Music 4 Wellbeing supports individuals and their families suffering with dementia through music therapy workshops. City Impact is a youth charity working supporting disadvantaged young people and young offenders in Canterbury. Both grants are being used for the capital costs of buying equipment to support the charities’ ongoing work.
The grant giving was part of the students’ Learning by Giving – Philanthropy in Action module at the University. The basis of the module is for students to lead decision making processes as a grant funder. The £1,500 funding pot was donated to the University by Philanthropist David Jamilly. The module has been run in partnership with Kent Community Foundation who managed the grant and have co-delivered several workshops, providing students with insight into the charitable sector, grant making processes, and assessing the needs, strengths and challenges of charitable giving. Students also heard from several charities outlining their work and the issues locally that they are trying to address.
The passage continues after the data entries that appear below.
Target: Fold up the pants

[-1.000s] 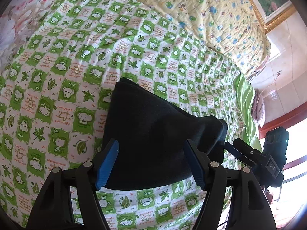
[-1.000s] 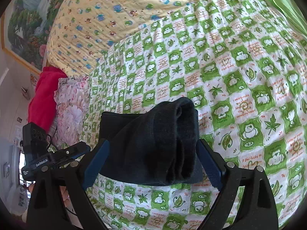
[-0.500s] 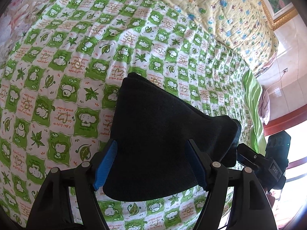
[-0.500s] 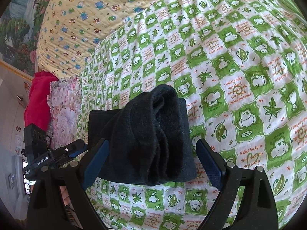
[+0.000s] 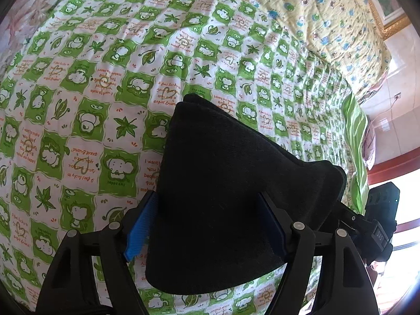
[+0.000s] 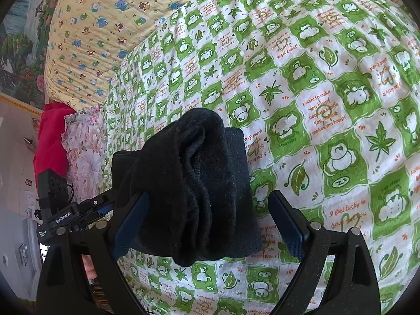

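Note:
The dark folded pants lie as a thick bundle on the green and white checked bedspread. In the left wrist view my left gripper is open, its blue-padded fingers spread on either side of the bundle, whose near edge covers the gap between them. In the right wrist view the pants show their rolled, layered end. My right gripper is open, its fingers straddling that end. The right gripper shows at the far right of the left wrist view; the left gripper shows at the left of the right wrist view.
A yellow cartoon-print quilt lies along the far side of the bed. A floral pillow and a red cloth sit at the bed's head. A framed picture hangs on the wall. The bed's green edge drops off at the right.
Both grippers have moved forward and lower over the pants, which now fill more of each view. The fingers stay spread around the bundle.

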A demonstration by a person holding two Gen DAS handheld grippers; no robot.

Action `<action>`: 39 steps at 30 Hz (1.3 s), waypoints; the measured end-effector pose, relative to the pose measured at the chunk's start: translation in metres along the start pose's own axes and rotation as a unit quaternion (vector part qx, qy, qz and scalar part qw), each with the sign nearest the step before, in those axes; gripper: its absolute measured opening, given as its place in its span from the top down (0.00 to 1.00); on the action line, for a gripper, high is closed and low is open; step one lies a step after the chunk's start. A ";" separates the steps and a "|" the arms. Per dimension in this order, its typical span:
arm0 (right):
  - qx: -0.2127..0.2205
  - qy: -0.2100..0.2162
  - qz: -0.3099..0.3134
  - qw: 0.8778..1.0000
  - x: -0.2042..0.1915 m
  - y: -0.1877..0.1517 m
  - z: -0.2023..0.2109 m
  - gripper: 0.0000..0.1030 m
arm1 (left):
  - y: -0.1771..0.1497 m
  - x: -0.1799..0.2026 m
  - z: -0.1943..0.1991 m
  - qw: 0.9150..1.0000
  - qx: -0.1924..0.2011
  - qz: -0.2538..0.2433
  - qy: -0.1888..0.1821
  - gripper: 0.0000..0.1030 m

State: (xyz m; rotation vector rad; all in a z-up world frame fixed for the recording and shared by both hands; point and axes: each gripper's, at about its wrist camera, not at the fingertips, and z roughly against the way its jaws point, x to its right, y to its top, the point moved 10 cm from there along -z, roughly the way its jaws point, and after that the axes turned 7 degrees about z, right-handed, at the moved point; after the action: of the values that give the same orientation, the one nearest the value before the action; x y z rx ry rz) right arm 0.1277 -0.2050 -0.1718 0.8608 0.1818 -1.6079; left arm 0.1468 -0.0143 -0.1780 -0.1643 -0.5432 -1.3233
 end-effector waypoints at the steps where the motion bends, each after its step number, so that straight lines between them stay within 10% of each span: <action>1: -0.002 0.001 0.000 1.000 0.000 0.000 -0.001 0.11 | 0.000 -0.001 -0.002 1.000 -0.001 0.001 0.001 0.25; 21: -0.024 0.042 0.010 0.999 0.002 -0.007 -0.020 0.13 | 0.005 -0.013 -0.028 1.000 -0.016 0.018 -0.014 0.27; 39: -0.037 0.064 0.015 0.997 -0.011 -0.009 -0.026 0.48 | 0.002 -0.001 -0.016 1.000 0.001 -0.009 -0.027 0.61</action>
State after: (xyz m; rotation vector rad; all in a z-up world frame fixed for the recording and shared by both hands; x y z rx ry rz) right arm 0.1302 -0.1795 -0.1870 0.9058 0.3164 -1.5089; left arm 0.1528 -0.0193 -0.1920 -0.1933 -0.5929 -1.3387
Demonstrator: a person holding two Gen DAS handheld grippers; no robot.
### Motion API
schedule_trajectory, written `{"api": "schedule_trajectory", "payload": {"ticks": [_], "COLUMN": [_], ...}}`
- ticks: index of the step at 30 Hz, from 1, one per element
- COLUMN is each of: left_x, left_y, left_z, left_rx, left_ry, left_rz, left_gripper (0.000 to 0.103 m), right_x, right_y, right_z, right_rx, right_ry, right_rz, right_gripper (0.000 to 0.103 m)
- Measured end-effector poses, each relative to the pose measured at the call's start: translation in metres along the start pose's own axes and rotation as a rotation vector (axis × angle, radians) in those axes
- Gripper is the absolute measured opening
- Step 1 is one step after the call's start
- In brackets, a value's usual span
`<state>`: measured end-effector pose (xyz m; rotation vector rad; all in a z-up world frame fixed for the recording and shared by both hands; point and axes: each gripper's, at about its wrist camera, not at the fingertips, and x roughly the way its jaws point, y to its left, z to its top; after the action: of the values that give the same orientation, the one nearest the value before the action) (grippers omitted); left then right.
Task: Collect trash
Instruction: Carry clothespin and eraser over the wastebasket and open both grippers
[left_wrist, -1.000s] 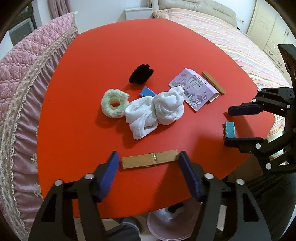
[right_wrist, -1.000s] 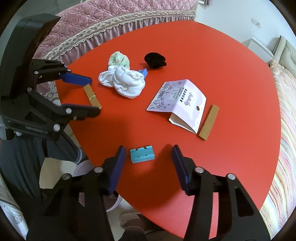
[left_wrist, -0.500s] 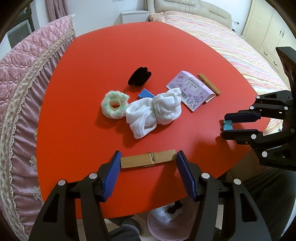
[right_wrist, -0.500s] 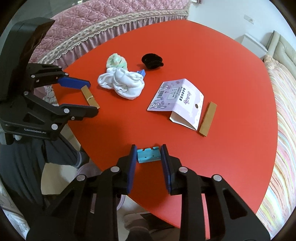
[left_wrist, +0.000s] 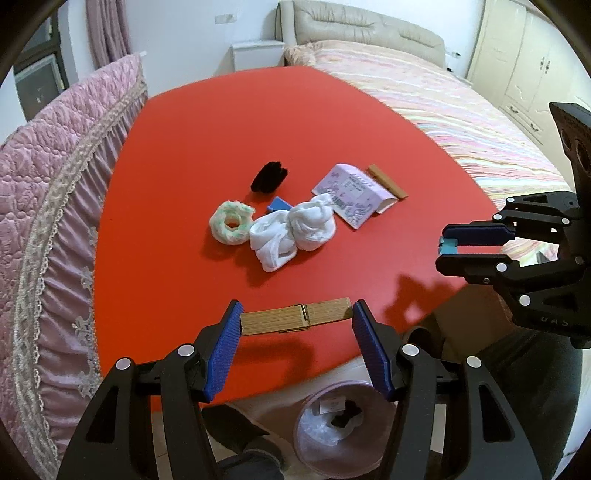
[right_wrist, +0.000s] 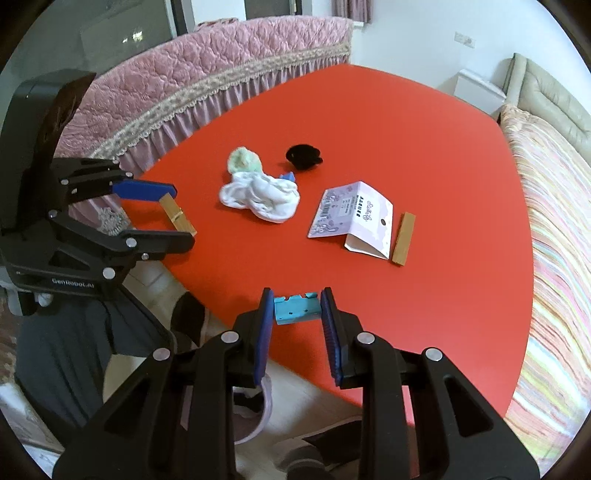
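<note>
Both grippers have something clamped right now, and both are angled steeply down over the near edge of the red table (left_wrist: 177, 155).

The left gripper (left_wrist: 295, 321) has its blue pads pressed on the two ends of a wooden clothespin (left_wrist: 295, 316), so the pin sits crosswise between the fingers and the jaws stay fairly wide. In the right wrist view the same pin (right_wrist: 177, 214) looks lifted a bit off the table, near the left edge.

The right gripper (right_wrist: 296, 312) is pinched narrow on a small teal plastic piece (right_wrist: 296, 309), with notches along its top edge. It's held over the near table edge.

Below the table, on the floor, there's a pale pink trash bin (left_wrist: 338, 421) with some bits already in it, roughly under the left gripper.

Still on the table, mid area: a white crumpled sock (left_wrist: 291, 230), a green-and-white fluffy scrunchie (left_wrist: 232, 221) on its left, a black scrunchie (left_wrist: 269, 176) further back, a small blue piece (left_wrist: 279, 204) tucked behind the sock, a purple cartoon-print package card (left_wrist: 351, 195) to the right, and a wooden stick (left_wrist: 388, 181) just beside it.
</note>
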<state>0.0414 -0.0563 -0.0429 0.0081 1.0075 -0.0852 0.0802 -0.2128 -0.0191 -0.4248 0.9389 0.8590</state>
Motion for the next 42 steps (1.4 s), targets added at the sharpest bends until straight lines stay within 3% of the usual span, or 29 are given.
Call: {"api": "schedule_trajectory", "payload": {"ticks": [12, 25, 42], "left_x": [-0.042, -0.058, -0.054], "left_y": [-0.013, -0.026, -0.03], "left_z": [-0.046, -0.122, -0.142], "left_rx": [0.005, -0.017, -0.02], "left_ry": [-0.034, 0.019, 0.047], "left_rz": [-0.053, -0.126, -0.172], "left_gripper": [0.059, 0.059, 0.059], "right_x": [-0.045, -0.047, -0.037], "right_y": [0.045, 0.09, 0.104], "right_z": [-0.037, -0.105, -0.121], "right_rx": [0.067, 0.11, 0.116], "right_ry": [-0.058, -0.007, 0.033], "right_rz": [0.011, 0.054, 0.108], "right_gripper": [0.026, 0.026, 0.026]}}
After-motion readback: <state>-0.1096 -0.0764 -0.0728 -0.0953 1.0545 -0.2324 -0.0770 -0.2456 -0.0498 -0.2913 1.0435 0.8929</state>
This is the second academic year that this module has ran, with students last year donating grants to Food Friends in Whitstable and the Canterbury Foodbank. The elective module is one of the first of its kind to be run by a UK university.
BA (Hons) Sociology student Joshua Fernandez said: ‘The Philanthropy in Action module has enabled me to gain first-hand experience of the practicalities and decision-making process involved in philanthropic giving. Furthermore, this module has given me the opportunity to be involved in a project which provides a real difference to local charitable organisations.’
BA (Hons) Sociology and Social Policy student Cathryn Stevens said: ‘The ability to learn about philanthropy whilst actively being involved in the grant giving process meant I was able to better understand what charities have to go through to get funding and the benefits and restraints of the current system. Working with Kent Community Foundation was a great experience, and the end result of giving money to two extremely worthy causes is a great thing to have been able to do as a student.’